PRIVATE EYE’S NUMBER CRUNCHING
- 14.3% – average gender pay gap in the UK, which the Daily Mail strongly criticised as “men expecting to get paid more”.
- 19.3% – average gender pay gap at the Daily Mail‘s parent company DMG Media.
PRIVATE SCHOOLS ARE DOING VERY WELL!
According to the Institute for Fiscal Studies, since 2010, private school fees have increased by 50% in real terms, but this has not led to any reduction in pupil numbers.
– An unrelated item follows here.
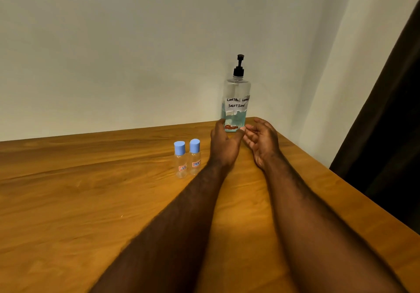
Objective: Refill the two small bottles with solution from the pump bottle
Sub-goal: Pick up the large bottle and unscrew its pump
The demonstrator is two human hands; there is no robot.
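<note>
A tall clear pump bottle [236, 97] with a black pump and a handwritten "contact lens solution" label stands at the table's far right corner, holding a little blue-green liquid at the bottom. My left hand [223, 144] is at its base, a finger on the bottle's left side and the thumb on its right front. My right hand [263, 140] hovers just right of the base, palm turned left, fingers relaxed and holding nothing. Two small clear bottles with blue caps, the left one [180, 160] and the right one [195, 156], stand upright side by side, just left of my left wrist.
The wooden table [91, 190] runs against a pale wall at the back. Its right edge [341, 179] slants toward me, and a dark curtain [386, 133] hangs beyond it.
</note>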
And since 2010, the gap in funding between private and state schools has increased to more than 90%.
Information issued by the Campaign For State Education.
LEVEL THE PLAYING FIELD?!!!
State schools have none left!!
“Starting with Margaret Thatcher’s government, local education authorities were encouraged to sell their playing fields for development. Others built on their own land as they expanded. Between 1979 and 1997, 10,000 playing fields were sold off. Many schools used to have swimming pools; now pupils have to be taken to privately run leisure centres. Labour slowed but did not stop the sales, then they resumed with the coalition government. ITV reported that Michael Gove intervened in 2012 to overturn advice to halt the sales”.
Judith Martin, The Guardian.
BILLIONAIRE JETS OFF
In his Budget on 6 March, Jeremy Hunt confirmed the scrapping of the non-dom tax relief scheme. One billionaire immediately got onto his private jet, with his wife, kids and private tutor, and flew to one of this other 17 houses in the world. His parting comment – “I’m not coming back”.
The Guardian
A VERY BIG QUESTION
This is an extract from an article in The Guardian by one of its leading writers, John Harris.
“A big question is one about Sir Keir Starmer, Rachel Reeves, their inner circle and what will happen to their currently all-consuming caution. Here, the New Labour years offer instructive stories. Gordon Brown eventually expressed regret about not winning support for a more radical vision. Tony Blair and his disciples, by contrast, went from insisting that their party could not get the left-leaning change that it wanted, to embracing its complete opposite: a disastrous foreign policy, experiments with privatising public services under the guise of ‘reform’, and a project that eventually lost just about all of its original moral worth…The Blair shift is always a danger; along with the kind of factional mania that reared its head again early in the campaign, it represents one of the things that Labour will have to be most vigilant about”.